Thomas (the Tank Engine) & Friends is a children's television series about the engines and other characters working on the railways of the Island of Sodor, and is based on The Railway Series books written by the Reverend W. Awdry.

This article lists and details episodes from the seventeenth series of the show, which was first broadcast from 2013 to 2014.

Production

During production of the sixteenth series, Sharon Miller stepped down as head writer, and Andrew Brenner, formerly head writer for Fireman Sam, was appointed as her successor. Brenner already had a previous history with the brand, having adapted the first two series and subsequently written several original stories for the Thomas the Tank Engine & Friends magazine, published by Marvel Comics from 1987 until the early 1990s. Many of his stories were later adapted by Britt Allcroft and David Mitton for the third series (plus a further one for the fifth) without his knowledge or consent.

This also marked the first series since the fifth to include a railway consultant as part of the production team, with Sam Wilkinson in the role.

This series was narrated by Mark Moraghan for audiences in the United Kingdom and United States; this was his first series as narrator.

The CGI animation for this series was provided by Arc Productions, who took over from Nitrogen Studios following completion of Series 16 and Blue Mountain Mystery in 2012.

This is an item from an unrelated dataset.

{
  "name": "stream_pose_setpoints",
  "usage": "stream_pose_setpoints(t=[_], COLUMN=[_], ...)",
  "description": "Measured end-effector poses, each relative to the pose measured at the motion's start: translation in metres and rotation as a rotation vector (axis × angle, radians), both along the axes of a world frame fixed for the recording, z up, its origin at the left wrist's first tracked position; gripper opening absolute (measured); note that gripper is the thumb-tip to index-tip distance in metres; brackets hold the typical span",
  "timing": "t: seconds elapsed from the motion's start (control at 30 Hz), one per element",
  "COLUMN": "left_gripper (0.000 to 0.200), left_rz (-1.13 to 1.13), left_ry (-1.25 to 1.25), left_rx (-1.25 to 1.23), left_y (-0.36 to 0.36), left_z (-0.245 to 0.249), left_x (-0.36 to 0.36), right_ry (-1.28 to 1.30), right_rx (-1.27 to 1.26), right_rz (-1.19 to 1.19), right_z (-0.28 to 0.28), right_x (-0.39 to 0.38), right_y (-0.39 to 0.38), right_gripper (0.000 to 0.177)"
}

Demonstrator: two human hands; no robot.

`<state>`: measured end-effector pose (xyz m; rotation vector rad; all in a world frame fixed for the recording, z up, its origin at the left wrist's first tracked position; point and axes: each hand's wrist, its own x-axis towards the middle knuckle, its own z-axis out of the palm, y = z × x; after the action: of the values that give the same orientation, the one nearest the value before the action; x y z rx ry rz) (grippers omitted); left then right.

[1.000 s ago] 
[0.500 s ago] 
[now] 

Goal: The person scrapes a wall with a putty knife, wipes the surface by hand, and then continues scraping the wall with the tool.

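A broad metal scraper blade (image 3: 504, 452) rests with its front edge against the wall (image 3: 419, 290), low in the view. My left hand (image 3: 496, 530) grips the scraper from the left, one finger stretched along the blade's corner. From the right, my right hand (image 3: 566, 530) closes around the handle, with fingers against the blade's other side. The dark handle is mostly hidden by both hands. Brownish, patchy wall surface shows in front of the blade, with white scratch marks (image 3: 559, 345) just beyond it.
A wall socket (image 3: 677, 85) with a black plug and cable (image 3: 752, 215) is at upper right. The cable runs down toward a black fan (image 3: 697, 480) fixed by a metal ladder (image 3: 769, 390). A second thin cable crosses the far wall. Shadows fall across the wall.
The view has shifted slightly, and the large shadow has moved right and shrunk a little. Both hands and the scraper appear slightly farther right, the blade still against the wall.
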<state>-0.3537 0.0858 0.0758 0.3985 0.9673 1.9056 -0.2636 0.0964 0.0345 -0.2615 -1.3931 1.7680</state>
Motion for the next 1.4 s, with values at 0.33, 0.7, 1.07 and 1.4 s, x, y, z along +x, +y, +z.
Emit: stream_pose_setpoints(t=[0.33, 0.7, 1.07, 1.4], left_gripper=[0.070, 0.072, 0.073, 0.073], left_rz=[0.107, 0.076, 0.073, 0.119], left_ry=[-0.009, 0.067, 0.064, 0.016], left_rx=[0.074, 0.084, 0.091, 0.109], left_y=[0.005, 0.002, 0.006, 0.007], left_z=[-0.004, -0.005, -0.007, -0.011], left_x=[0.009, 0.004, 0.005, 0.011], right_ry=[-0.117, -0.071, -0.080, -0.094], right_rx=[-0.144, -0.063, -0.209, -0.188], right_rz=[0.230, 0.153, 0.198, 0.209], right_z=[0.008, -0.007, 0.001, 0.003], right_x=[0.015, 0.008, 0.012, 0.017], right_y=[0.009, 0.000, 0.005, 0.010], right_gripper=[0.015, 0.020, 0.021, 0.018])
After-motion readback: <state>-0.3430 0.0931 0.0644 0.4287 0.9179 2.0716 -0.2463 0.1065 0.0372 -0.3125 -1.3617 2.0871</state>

In April 2013, Lionsgate released the DVD "Railway Mischief", which featured five episodes from the new series (episodes 4, 1, 2, 3 & 6) months before they were broadcast on television. The DVD was available exclusively at Walmart.

Episodes

Voice cast

David Menkin and Jonathan Broadbent joins the cast along with Bob Golding, Jonathan Forbes, Rebeca O'Mara, Miranda Raison and Mike Grady from that year's special.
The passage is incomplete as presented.